━━ DATASET RECORDS ━━
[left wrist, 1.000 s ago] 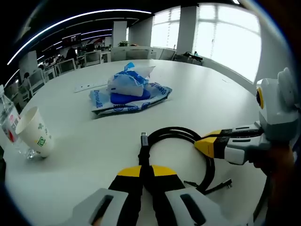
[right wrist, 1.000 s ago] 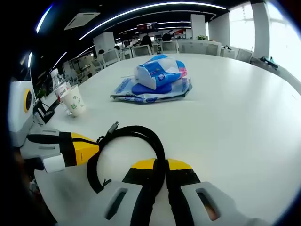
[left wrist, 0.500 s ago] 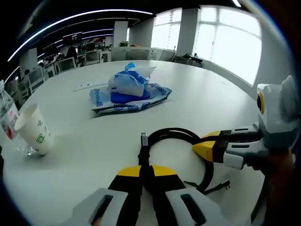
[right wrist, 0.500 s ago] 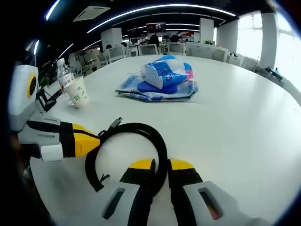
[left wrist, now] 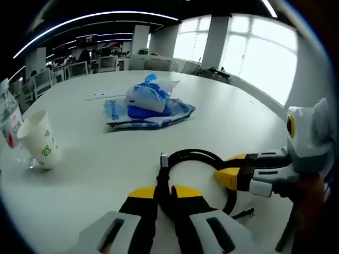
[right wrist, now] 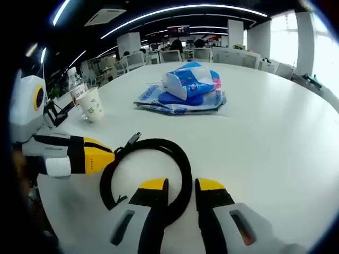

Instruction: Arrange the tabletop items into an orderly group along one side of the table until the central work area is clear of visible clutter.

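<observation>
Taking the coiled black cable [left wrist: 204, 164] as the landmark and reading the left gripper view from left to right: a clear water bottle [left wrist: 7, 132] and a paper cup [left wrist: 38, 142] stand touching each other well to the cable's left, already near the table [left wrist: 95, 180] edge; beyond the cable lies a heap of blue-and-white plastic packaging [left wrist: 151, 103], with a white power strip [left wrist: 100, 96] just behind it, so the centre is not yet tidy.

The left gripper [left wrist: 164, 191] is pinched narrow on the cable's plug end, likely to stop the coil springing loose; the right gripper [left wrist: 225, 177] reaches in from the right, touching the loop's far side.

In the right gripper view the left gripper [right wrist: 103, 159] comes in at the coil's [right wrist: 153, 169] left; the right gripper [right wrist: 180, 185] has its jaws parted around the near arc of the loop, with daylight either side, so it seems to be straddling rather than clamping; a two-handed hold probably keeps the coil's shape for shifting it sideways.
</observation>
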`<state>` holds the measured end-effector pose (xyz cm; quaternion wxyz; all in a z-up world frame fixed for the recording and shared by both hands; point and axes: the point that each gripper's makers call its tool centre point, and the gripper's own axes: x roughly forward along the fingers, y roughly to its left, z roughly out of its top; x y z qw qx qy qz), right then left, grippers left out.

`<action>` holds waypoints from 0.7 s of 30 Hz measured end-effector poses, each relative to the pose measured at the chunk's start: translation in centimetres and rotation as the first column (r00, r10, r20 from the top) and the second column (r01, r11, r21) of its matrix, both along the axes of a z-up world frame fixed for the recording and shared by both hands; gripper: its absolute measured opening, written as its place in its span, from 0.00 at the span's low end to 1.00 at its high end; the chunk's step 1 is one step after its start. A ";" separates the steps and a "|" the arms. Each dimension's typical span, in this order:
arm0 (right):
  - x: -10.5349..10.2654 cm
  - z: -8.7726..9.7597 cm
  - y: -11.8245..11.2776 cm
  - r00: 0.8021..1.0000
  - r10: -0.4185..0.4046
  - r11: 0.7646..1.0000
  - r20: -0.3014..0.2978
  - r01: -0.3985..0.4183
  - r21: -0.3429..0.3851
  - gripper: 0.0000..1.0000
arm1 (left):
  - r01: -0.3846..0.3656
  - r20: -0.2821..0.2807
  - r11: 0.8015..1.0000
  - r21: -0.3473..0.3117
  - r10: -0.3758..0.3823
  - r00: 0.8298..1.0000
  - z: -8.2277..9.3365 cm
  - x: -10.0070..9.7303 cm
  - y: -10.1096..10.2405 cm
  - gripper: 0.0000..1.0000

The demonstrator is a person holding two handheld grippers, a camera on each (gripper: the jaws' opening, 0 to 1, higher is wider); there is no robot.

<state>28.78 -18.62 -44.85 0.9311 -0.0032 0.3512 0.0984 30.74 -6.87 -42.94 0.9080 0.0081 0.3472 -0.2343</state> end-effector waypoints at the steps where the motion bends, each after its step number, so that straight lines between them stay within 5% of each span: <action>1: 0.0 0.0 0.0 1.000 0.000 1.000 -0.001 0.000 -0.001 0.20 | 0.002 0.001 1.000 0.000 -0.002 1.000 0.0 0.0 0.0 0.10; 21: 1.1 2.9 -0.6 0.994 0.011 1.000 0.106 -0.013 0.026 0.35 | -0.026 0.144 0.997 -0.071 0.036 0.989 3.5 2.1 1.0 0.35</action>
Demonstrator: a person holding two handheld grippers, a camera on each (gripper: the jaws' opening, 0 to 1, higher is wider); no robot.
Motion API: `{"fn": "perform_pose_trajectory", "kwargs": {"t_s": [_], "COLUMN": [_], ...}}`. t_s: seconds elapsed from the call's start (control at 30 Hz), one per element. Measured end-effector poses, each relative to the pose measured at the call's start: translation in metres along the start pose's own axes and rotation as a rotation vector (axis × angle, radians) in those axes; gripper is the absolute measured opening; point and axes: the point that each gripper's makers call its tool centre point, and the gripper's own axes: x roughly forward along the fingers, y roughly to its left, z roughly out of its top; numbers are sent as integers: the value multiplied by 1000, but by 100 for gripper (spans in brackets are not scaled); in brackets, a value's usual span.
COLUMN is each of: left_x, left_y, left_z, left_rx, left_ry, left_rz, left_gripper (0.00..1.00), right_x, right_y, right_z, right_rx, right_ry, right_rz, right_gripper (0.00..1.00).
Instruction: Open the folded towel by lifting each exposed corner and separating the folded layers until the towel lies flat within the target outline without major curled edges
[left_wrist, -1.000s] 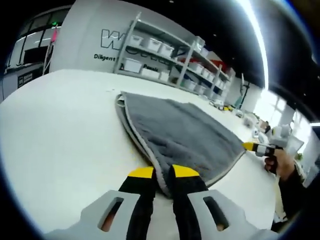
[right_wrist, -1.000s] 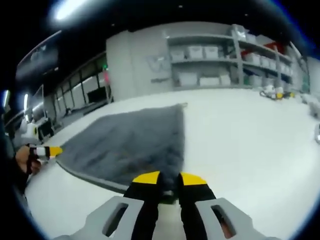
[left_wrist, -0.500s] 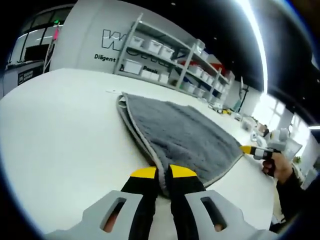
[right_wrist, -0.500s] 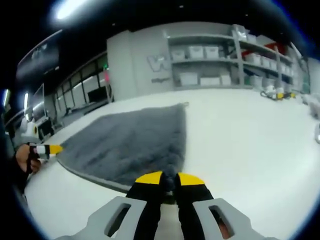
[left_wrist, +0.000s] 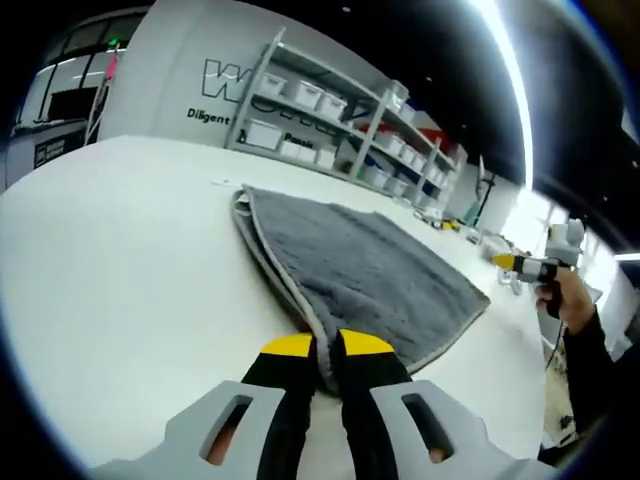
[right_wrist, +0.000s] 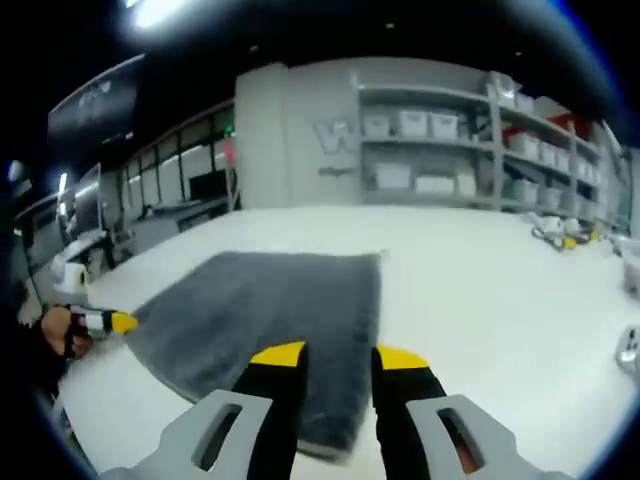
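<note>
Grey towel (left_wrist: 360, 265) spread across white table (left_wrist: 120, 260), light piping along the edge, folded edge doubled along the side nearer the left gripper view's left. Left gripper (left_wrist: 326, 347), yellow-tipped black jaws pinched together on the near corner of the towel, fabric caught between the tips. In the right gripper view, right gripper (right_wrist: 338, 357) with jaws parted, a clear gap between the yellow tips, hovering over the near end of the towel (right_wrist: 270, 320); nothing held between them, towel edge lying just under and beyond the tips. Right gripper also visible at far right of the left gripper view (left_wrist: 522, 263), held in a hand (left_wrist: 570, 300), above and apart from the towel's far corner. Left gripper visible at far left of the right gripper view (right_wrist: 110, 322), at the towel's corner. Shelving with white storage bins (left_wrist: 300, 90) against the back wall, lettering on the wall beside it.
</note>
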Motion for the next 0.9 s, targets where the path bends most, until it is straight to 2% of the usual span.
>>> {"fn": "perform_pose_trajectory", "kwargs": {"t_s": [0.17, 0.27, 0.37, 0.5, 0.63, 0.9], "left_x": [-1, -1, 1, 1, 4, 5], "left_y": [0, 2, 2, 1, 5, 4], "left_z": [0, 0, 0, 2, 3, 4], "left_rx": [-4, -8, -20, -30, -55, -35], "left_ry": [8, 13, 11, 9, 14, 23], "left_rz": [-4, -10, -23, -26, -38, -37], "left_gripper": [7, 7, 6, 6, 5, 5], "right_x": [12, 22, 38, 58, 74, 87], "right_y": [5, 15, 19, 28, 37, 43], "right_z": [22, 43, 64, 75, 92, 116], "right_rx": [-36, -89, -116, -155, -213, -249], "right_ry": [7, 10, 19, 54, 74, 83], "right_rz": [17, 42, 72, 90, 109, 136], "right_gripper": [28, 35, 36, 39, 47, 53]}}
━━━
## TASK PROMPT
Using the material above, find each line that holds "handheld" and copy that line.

## REPLY TO THE TASK
The demonstrator is a person holding two handheld grippers, a camera on each (gripper: the jaws' opening, 0 to 1, higher is wider); there is no robot.
Demonstrator: a person holding two handheld grippers, a camera on each (gripper: the jaws' opening, 0 to 1, higher is wider); no robot.

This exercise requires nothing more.